ECONOMYTOP STORY

IMF advises FG against multiple exchange rates, forex curbs

The International Monetary Fund (IMF) has urged the Federal Government to lift the remaining foreign exchange restrictions and scrap the system of multiple exchange rates in order to revive the nation’s economy.
The member of the World Bank Group gave the recommendation on Thursday came in its regular assessment of the Nigerian economy.
IMF in a statement on its website and titled: ‘IMF Executive Board concludes 2017 Article IV consultation with Nigeria’, the fund emphasised that stronger macroeconomic policies were urgently needed to rebuild confidence and foster economic recovery in the country.
The statement reads: “Directors underscored that external adjustment is necessary to protect foreign currency buffers and reduce vulnerabilities. They commended the recent easing of some exchange restrictions and urged the authorities to remove the remaining restrictions and multiple currency practices, thus unifying the foreign exchange market and helping regain investor confidence.

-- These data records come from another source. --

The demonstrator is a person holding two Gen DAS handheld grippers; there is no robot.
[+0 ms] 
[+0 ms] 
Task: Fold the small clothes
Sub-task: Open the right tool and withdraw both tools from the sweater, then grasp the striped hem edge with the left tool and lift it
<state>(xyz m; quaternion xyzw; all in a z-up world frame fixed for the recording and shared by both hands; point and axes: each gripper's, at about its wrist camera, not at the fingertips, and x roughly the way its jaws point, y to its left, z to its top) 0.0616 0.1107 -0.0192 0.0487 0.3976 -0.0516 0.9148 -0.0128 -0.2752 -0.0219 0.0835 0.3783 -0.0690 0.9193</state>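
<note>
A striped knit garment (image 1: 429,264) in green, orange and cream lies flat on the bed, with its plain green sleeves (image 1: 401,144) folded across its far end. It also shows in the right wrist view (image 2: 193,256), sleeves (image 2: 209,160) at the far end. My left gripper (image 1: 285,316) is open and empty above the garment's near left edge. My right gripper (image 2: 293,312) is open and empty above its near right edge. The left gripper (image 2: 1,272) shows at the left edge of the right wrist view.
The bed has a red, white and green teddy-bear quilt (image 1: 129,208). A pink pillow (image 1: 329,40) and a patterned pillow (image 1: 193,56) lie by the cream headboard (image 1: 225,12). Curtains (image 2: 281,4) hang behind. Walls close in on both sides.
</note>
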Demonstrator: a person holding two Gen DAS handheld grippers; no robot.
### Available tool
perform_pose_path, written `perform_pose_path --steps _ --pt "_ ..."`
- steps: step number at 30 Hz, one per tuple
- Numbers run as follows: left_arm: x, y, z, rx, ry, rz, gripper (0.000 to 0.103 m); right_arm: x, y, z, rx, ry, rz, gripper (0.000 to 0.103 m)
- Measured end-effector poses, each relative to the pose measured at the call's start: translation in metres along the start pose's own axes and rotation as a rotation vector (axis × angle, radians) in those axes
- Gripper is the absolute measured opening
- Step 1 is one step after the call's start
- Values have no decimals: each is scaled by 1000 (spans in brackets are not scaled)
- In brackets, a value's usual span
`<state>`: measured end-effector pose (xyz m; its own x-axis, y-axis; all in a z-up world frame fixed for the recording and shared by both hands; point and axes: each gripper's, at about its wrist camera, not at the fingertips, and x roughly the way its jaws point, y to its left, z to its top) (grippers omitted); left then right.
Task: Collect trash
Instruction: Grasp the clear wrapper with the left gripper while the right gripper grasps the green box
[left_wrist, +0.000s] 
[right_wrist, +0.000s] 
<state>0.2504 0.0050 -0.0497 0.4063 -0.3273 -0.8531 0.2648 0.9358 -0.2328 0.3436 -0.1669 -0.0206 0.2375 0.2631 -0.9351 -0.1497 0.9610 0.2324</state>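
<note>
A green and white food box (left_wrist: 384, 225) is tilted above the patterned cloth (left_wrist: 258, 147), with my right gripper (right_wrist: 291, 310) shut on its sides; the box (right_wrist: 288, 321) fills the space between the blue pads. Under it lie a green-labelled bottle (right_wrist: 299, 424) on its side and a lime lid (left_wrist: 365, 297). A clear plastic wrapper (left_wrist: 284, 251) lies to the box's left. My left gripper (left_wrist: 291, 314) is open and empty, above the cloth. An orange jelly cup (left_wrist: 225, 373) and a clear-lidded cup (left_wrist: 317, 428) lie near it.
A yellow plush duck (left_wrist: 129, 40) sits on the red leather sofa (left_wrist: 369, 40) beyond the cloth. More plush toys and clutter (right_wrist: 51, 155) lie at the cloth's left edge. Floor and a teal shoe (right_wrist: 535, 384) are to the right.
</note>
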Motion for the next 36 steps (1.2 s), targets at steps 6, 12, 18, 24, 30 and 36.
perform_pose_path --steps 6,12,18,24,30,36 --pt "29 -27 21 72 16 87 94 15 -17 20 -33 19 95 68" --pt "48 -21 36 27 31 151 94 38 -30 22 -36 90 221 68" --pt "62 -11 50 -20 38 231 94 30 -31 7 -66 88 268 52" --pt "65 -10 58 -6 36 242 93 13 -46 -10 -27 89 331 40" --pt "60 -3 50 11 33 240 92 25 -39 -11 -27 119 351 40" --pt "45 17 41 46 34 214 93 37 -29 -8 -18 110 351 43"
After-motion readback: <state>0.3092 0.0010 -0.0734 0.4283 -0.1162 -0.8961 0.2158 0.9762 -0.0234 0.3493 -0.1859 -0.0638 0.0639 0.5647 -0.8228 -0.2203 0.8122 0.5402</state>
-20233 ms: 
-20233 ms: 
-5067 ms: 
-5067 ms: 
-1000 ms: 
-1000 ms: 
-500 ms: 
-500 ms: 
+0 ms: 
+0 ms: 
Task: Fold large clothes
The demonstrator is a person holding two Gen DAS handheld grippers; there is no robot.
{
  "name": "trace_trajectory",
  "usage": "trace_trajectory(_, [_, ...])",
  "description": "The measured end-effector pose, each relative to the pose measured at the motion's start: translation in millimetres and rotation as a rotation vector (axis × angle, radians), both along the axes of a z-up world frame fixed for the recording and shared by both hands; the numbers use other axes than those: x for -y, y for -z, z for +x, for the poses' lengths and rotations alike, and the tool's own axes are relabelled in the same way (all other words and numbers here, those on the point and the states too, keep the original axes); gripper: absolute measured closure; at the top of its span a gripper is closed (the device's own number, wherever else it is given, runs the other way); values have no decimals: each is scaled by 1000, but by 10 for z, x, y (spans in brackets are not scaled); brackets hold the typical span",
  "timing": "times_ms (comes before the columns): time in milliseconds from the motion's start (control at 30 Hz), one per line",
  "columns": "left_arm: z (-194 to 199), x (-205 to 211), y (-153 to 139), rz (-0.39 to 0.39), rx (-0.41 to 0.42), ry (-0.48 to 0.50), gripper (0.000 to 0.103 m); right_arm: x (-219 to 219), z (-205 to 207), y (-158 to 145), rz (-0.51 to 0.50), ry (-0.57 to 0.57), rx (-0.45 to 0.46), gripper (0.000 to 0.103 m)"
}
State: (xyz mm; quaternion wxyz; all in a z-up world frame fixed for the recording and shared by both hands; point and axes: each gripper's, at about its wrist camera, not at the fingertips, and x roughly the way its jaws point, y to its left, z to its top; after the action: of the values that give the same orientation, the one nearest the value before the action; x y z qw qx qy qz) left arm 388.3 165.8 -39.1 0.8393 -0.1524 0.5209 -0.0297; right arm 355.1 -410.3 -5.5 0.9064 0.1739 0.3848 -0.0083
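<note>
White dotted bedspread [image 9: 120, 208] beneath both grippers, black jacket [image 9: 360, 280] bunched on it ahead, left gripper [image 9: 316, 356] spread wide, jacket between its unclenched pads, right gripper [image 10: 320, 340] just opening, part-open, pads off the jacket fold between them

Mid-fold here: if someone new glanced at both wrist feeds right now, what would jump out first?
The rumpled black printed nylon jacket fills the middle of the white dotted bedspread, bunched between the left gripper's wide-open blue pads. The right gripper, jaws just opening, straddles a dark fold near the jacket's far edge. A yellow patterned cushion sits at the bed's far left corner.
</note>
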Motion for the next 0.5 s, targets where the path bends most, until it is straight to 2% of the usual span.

“Directors emphasised that these policies should be supported by tighter monetary policy and fiscal consolidation to anchor inflation expectations and to limit the risk of exchange rate overshooting, as well as structural reforms to improve competitiveness.”
It appreciated the efforts of the Central Bank of Nigeria’s efforts at keeping the country’s banks afloat, the body , however, stated that the issue of declining asset quality in the financial services industry must be urgently addressed.
It stated, “Directors welcomed the steps to strengthen banking sector’s resilience through stronger prudential requirements. With asset quality declining, they recommended further intensifying bank monitoring, enhancing contingency planning, and strengthening resolution frameworks.
“Directors encouraged quickly increasing the capital of undercapitalised banks and putting a time limit on regulatory forbearance.” It stated that it recognised that the Nigerian economy had been negatively impacted by low oil prices and production.
The IMF appreciated the efforts already made by the Federal Government to reduce vulnerabilities and enhance resilience, including increasing fuel prices, raising the Monetary Policy Rate, and allowing the exchange rate to depreciate, however, in the light of the persisting internal and external challenges, the fund emphasised that stronger macroeconomic policies were urgently needed to rebuild confidence and foster economic recovery.
“Directors welcomed the authorities’ Economic Recovery and Growth Plan, which focuses on economic diversification driven by the private sector, and government initiatives to strengthen infrastructure, including the recently adopted power sector recovery plan. However, they underlined that without stronger policies, these objectives may not be achieved.
“Directors generally emphasised the need for a front-loaded, revenue-based fiscal consolidation starting in 2017, to reduce the Federal Government’s interest payments-to-revenue ratio to sustainable levels. They underscored that priority should be given to increasing non-oil revenue, including through raising VAT and excise rates, strengthening compliance, and closing loopholes and exemptions.
“Administering an independent fuel price-setting mechanism to eliminate fuel subsidies, strengthening public financial management, and developing a well-targeted social safety net would also support the adjustment. Directors stressed the need to contain the fiscal deficit of state and local governments, including through improved transparency and monitoring.
“Directors emphasised that ambitious structural reforms are key to achieving a competitive, investment-driven economy that is less dependent on oil. Priority should be given to improving infrastructure, enhancing the business environment, improving access to financing for small enterprises, and strengthening governance and anti-corruption efforts. Timely and effective implementation of these measures would promote sustainable and inclusive growth.”